Could you give the number of lines in the entries below that contain the word "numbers"? Only the number is wanted.

Source data
------------

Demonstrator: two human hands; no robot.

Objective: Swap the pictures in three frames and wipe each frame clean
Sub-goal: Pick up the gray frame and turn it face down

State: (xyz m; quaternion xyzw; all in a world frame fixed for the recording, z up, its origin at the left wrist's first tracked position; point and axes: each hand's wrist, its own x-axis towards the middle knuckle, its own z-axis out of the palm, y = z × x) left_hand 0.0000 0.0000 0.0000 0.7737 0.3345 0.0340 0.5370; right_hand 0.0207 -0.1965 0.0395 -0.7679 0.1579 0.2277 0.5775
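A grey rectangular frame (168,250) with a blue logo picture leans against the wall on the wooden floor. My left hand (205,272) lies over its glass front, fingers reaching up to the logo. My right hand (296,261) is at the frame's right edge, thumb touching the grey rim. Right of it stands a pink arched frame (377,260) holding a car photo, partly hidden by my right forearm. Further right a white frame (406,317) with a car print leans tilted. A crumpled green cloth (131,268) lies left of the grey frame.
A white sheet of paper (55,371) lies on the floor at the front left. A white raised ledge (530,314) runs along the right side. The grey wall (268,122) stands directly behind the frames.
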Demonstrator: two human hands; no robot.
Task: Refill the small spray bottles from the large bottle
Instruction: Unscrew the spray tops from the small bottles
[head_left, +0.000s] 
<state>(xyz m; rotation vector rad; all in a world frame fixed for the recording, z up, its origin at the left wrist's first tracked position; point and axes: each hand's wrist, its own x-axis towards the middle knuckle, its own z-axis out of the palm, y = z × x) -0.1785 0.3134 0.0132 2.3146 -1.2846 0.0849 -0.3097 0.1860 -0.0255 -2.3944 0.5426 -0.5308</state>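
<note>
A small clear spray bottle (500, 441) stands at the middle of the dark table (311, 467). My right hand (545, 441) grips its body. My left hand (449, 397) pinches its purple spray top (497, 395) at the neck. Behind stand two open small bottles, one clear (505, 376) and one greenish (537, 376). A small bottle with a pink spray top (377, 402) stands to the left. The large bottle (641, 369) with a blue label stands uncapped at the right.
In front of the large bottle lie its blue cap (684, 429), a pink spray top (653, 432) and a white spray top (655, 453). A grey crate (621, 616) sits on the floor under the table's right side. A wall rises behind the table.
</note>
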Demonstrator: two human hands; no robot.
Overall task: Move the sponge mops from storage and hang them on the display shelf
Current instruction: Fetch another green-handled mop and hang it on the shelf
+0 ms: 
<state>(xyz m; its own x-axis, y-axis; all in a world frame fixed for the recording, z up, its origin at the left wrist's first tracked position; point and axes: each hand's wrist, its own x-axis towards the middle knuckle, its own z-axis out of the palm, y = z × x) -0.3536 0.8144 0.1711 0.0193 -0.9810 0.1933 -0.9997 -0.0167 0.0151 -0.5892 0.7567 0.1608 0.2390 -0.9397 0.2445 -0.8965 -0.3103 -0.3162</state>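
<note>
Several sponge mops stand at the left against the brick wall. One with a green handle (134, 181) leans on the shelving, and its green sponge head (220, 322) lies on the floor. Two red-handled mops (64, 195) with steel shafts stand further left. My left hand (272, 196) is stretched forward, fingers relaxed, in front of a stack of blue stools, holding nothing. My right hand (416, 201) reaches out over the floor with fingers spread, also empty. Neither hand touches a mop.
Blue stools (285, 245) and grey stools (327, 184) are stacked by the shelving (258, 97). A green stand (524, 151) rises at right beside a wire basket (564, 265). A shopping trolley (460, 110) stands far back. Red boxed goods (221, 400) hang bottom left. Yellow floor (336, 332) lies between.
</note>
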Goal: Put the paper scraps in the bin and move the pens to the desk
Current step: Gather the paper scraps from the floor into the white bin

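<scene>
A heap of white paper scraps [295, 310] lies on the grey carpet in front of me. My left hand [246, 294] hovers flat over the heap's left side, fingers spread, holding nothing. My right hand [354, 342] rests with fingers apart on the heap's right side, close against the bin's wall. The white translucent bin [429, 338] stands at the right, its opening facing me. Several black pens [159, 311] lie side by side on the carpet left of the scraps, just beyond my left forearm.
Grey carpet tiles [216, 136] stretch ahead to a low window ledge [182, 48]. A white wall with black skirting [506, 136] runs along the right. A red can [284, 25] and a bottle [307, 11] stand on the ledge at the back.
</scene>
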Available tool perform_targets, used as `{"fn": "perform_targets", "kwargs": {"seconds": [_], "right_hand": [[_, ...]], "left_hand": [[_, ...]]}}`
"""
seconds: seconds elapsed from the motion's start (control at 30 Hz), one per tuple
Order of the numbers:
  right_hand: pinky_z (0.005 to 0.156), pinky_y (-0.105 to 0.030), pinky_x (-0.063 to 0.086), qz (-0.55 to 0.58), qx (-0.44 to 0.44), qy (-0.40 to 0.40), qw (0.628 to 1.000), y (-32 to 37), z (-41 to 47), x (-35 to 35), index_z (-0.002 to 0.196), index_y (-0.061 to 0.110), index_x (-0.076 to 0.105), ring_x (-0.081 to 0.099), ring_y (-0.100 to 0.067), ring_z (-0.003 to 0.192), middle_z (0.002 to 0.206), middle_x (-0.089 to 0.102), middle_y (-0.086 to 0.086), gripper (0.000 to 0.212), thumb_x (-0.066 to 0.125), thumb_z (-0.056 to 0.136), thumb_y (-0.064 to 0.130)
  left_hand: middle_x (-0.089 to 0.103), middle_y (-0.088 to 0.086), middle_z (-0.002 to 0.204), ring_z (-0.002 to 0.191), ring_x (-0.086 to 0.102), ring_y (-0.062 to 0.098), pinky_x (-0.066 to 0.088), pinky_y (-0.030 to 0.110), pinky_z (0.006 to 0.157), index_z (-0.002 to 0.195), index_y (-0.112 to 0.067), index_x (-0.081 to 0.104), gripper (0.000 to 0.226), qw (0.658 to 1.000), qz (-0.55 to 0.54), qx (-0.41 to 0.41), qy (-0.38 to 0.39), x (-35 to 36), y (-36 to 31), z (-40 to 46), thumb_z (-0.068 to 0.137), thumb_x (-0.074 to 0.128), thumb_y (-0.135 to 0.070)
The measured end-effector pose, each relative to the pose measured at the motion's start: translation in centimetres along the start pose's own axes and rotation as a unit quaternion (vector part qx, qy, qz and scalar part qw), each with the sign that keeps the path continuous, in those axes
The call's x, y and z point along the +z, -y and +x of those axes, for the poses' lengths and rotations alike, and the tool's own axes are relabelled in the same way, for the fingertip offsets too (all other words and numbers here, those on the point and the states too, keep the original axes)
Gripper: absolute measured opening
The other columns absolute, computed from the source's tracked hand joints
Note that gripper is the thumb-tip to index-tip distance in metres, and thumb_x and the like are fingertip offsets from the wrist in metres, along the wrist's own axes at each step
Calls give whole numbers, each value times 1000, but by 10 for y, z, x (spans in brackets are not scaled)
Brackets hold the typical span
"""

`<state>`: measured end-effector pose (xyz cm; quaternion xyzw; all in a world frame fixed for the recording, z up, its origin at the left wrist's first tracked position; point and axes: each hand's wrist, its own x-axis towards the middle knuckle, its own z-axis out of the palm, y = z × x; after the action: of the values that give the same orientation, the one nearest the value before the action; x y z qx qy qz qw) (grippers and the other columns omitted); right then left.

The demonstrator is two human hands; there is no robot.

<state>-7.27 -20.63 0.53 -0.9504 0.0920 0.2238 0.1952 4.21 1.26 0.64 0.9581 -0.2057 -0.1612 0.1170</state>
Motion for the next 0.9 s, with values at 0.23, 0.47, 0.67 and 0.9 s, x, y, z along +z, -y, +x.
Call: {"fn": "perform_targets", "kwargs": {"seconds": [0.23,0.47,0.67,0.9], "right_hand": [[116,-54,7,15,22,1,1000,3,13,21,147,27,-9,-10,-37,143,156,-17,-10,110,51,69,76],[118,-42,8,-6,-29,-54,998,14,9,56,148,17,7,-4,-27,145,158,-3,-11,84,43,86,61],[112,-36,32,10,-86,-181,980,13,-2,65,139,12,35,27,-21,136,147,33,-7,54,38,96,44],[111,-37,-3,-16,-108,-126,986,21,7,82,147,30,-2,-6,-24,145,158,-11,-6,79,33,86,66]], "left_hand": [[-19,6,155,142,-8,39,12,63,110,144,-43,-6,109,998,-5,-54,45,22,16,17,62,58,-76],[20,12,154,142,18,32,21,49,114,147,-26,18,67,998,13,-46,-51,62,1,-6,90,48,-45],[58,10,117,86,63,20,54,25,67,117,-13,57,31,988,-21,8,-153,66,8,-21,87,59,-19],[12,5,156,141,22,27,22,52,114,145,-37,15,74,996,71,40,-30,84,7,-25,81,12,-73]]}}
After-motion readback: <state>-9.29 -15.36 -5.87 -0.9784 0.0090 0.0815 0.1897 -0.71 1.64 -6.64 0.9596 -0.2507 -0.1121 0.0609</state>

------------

**Solved problem:**
3